**Exercise goal**
Reproduce exactly, and only, the lines running from the start of the entries below to the line containing "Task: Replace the".

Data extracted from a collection
━━━━━━

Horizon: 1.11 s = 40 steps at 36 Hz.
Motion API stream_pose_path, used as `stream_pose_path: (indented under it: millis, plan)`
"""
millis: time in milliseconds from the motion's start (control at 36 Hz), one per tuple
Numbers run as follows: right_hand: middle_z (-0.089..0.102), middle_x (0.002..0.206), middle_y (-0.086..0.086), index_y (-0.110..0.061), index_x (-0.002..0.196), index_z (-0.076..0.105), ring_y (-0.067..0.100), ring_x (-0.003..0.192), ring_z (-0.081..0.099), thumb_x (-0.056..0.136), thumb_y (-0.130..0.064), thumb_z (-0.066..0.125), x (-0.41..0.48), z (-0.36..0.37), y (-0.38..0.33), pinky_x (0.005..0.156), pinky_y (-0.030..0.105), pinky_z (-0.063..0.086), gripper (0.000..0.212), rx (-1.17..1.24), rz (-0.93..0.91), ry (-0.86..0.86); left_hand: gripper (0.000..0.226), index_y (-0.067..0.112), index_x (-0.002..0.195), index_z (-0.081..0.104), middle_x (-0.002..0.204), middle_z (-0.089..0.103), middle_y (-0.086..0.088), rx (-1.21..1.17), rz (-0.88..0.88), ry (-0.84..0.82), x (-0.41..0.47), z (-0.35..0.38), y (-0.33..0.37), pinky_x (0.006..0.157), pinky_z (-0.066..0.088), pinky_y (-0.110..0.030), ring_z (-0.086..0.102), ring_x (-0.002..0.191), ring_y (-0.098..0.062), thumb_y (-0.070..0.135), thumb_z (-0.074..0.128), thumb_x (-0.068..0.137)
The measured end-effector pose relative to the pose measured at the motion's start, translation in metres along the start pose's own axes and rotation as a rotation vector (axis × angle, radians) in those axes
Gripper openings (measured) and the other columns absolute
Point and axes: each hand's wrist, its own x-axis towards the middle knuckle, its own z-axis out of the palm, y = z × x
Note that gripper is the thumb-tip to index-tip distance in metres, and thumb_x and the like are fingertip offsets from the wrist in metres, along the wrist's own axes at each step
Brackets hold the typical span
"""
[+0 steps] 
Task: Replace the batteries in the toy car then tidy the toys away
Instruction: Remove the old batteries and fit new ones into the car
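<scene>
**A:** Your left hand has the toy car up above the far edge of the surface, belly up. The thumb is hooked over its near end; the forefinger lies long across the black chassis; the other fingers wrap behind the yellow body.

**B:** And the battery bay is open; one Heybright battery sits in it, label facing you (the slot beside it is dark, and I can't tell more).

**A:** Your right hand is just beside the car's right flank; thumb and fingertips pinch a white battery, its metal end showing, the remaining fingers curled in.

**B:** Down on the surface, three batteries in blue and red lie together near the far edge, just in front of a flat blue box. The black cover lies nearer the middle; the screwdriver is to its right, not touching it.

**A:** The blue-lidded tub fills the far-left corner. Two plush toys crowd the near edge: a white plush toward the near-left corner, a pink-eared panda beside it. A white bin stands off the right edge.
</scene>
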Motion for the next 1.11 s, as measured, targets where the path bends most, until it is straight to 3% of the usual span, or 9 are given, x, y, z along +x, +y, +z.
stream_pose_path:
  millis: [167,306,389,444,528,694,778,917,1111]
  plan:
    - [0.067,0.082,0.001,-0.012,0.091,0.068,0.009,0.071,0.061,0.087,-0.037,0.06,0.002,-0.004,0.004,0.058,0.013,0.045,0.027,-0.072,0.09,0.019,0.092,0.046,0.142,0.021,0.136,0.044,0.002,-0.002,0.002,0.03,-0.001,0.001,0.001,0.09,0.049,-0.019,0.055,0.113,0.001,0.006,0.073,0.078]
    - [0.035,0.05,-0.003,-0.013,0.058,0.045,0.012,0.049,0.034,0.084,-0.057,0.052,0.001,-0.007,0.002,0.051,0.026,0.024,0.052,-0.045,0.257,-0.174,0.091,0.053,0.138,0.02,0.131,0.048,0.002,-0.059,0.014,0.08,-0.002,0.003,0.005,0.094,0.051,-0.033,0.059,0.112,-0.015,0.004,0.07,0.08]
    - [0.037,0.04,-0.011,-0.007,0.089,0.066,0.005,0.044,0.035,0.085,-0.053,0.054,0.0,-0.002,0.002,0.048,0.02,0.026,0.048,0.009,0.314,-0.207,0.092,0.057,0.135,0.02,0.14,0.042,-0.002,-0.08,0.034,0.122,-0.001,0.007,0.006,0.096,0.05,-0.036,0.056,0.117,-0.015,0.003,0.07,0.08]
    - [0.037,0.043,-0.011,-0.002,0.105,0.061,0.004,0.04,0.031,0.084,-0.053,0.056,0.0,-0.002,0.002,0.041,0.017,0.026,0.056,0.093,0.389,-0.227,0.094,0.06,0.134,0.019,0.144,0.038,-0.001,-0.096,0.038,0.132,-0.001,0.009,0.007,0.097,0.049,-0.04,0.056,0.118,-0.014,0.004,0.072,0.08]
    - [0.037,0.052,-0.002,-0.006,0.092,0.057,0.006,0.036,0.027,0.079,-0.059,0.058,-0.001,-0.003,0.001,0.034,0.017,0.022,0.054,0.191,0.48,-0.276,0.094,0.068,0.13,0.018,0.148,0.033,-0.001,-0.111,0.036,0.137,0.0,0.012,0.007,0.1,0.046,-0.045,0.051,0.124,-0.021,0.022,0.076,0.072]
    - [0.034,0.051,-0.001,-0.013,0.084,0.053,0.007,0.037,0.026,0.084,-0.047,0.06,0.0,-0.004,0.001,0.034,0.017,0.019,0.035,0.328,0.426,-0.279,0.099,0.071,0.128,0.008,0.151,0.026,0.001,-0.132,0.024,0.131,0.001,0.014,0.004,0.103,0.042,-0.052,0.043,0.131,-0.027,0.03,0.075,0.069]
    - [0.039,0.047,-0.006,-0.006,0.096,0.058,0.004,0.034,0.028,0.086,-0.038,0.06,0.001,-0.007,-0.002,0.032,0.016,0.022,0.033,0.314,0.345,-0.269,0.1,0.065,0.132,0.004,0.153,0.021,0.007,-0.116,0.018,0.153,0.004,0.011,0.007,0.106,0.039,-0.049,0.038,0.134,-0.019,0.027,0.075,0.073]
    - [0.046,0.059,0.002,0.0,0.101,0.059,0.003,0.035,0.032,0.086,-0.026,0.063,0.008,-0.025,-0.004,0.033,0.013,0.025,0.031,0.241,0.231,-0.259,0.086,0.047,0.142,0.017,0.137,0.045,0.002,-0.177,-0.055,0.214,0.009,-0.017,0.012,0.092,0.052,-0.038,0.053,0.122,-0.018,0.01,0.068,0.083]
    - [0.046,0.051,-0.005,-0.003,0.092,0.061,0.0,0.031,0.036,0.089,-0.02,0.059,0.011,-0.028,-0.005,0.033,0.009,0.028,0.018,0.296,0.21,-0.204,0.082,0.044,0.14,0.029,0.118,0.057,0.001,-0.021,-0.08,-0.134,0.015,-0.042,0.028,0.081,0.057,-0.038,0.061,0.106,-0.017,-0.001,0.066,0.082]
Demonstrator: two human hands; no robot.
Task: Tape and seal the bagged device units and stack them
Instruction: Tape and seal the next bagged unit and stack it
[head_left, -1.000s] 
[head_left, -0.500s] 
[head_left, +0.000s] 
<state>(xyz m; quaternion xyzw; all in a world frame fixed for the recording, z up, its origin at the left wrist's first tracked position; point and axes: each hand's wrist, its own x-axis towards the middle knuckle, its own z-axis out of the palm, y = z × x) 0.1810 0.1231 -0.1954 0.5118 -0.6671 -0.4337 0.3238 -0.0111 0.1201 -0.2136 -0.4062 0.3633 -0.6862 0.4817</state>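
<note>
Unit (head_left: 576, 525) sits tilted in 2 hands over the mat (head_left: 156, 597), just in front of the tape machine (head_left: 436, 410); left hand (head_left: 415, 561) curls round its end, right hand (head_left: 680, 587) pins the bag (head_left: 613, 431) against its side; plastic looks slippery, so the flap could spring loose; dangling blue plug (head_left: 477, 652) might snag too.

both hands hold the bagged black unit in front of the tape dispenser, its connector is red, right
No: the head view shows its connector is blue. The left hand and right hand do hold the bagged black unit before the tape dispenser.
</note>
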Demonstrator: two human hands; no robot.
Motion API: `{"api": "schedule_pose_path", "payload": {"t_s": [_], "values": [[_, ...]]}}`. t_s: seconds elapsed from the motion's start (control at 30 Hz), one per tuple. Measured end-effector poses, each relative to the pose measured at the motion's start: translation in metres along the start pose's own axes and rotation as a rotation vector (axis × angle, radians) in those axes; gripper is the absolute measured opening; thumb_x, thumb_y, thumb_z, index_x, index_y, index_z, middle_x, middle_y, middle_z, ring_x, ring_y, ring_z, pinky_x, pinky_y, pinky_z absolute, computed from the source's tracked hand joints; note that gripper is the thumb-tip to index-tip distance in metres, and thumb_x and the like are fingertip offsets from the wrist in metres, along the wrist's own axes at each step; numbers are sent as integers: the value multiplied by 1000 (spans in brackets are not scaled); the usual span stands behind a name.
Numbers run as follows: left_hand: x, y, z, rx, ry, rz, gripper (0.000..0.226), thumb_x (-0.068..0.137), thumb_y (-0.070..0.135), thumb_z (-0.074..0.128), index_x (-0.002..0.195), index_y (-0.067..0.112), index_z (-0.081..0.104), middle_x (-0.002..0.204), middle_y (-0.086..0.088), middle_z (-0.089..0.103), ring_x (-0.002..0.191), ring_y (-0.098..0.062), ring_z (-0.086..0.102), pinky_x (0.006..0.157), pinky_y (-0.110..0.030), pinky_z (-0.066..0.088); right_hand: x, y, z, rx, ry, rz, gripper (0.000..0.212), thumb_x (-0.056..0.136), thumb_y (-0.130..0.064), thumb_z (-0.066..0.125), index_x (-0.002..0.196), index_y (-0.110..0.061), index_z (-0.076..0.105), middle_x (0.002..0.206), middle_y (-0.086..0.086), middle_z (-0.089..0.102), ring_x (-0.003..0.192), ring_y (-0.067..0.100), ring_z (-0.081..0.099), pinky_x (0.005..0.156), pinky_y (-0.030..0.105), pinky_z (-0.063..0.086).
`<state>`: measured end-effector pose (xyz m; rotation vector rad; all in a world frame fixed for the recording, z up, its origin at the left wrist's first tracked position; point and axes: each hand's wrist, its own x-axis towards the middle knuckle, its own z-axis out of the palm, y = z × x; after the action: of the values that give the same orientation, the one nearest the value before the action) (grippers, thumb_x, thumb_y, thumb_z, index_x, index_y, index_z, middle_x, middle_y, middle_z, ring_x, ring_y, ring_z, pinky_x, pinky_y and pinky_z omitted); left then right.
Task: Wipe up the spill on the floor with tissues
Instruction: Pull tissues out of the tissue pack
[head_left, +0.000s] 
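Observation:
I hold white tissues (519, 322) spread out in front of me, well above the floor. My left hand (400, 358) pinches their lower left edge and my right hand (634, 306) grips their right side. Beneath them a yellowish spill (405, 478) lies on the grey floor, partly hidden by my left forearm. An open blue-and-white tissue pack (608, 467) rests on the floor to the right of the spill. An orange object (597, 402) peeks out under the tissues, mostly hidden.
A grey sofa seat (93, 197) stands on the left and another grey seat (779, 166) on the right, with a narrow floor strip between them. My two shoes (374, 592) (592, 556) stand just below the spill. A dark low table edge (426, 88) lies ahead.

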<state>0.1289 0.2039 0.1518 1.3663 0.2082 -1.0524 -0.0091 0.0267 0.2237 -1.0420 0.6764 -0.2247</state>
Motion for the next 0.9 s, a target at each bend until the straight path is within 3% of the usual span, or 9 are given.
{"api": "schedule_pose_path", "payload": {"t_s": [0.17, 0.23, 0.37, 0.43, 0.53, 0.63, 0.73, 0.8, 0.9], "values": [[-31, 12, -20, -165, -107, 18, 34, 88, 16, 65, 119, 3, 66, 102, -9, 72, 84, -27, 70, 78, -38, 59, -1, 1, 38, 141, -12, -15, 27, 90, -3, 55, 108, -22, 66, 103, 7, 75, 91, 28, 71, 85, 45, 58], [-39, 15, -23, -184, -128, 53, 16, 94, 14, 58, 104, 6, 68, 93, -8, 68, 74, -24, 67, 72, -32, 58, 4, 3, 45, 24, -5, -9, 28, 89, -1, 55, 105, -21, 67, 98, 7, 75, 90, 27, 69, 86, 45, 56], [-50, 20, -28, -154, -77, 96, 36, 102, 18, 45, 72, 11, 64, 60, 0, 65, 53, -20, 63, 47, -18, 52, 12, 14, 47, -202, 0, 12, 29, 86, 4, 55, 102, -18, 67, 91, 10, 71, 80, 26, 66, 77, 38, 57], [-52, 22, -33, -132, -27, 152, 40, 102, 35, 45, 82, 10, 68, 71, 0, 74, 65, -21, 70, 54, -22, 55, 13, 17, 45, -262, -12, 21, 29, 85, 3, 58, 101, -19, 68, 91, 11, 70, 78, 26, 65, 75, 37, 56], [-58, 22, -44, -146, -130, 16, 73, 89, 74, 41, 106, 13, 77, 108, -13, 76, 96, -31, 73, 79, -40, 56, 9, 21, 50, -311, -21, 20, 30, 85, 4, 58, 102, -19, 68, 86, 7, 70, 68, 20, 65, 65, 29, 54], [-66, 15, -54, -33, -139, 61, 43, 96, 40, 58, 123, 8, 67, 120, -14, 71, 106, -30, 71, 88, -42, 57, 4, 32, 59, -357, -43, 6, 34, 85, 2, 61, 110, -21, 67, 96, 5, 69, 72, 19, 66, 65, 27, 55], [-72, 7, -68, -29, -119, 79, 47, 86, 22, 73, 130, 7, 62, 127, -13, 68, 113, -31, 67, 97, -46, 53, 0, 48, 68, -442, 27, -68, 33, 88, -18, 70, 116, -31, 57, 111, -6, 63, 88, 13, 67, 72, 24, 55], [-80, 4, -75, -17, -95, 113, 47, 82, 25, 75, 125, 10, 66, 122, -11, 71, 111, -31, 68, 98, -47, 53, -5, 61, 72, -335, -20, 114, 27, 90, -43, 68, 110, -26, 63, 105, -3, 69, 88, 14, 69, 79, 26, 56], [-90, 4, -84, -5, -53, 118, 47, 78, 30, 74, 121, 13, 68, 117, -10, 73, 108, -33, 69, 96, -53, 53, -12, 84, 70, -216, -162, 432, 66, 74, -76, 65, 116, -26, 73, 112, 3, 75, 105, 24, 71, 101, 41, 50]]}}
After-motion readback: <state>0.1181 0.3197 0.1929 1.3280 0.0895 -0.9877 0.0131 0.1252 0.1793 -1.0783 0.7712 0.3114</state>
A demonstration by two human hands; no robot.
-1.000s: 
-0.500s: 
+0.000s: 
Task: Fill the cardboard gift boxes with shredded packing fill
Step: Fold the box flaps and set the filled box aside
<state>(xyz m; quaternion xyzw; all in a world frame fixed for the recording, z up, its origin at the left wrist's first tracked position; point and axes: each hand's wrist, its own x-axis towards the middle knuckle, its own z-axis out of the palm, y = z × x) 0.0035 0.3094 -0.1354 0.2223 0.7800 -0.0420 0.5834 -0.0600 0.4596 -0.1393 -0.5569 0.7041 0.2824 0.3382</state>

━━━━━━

**Output**
Horizon: 1.11 s = 40 steps at 36 Hz.
Motion API stream_pose_path, used as `stream_pose_path: (indented under it: millis, plan)`
"""
millis: time in milliseconds from the motion's start (control at 36 Hz), one per tuple
Numbers run as follows: right_hand: middle_z (-0.089..0.102), middle_x (0.002..0.206), middle_y (-0.086..0.086), index_y (-0.110..0.061), index_x (-0.002..0.196), index_z (-0.076..0.105), ring_y (-0.067..0.100), ring_x (-0.003..0.192), ring_z (-0.081..0.099), thumb_x (-0.056..0.136), thumb_y (-0.130..0.064), thumb_z (-0.066..0.125), x (-0.41..0.48), z (-0.36..0.37), y (-0.38..0.33), pinky_x (0.005..0.156), pinky_y (-0.030..0.105), pinky_z (-0.063..0.086), gripper (0.000..0.212), rx (-1.17..1.24), rz (-0.93..0.91), ry (-0.86..0.86); left_hand: gripper (0.000..0.226), index_y (-0.067..0.112), index_x (-0.002..0.195), index_z (-0.081..0.104), middle_x (-0.002..0.204), middle_z (-0.089..0.103), middle_y (-0.086..0.088), rx (-1.21..1.17), rz (-0.88..0.88), ry (-0.84..0.82), x (-0.41..0.47), z (-0.35..0.38), y (-0.33..0.37), pinky_x (0.006..0.157), pinky_z (-0.066..0.088), pinky_y (-0.110..0.030), ring_z (-0.086..0.102), ring_x (-0.002..0.191), ring_y (-0.098..0.062), thumb_y (-0.070..0.135), thumb_z (-0.074..0.128), thumb_x (-0.068..0.137)
The measured end-effector pose relative to the pose measured at the motion's start, translation in metres along the start pose's own axes and rotation as a rotation vector (axis × angle, radians) in those axes
Gripper openings (measured) and the other columns absolute
Point and axes: each hand's wrist, its own x-axis towards the middle knuckle, its own z-axis out of the palm, y = z × x
Note that gripper is the thumb-tip to index-tip distance in metres, and thumb_x and the like are fingertip offsets from the wrist in metres, along the wrist's own axes at each step
Brackets hold the typical span
"""
[+0 steps] 
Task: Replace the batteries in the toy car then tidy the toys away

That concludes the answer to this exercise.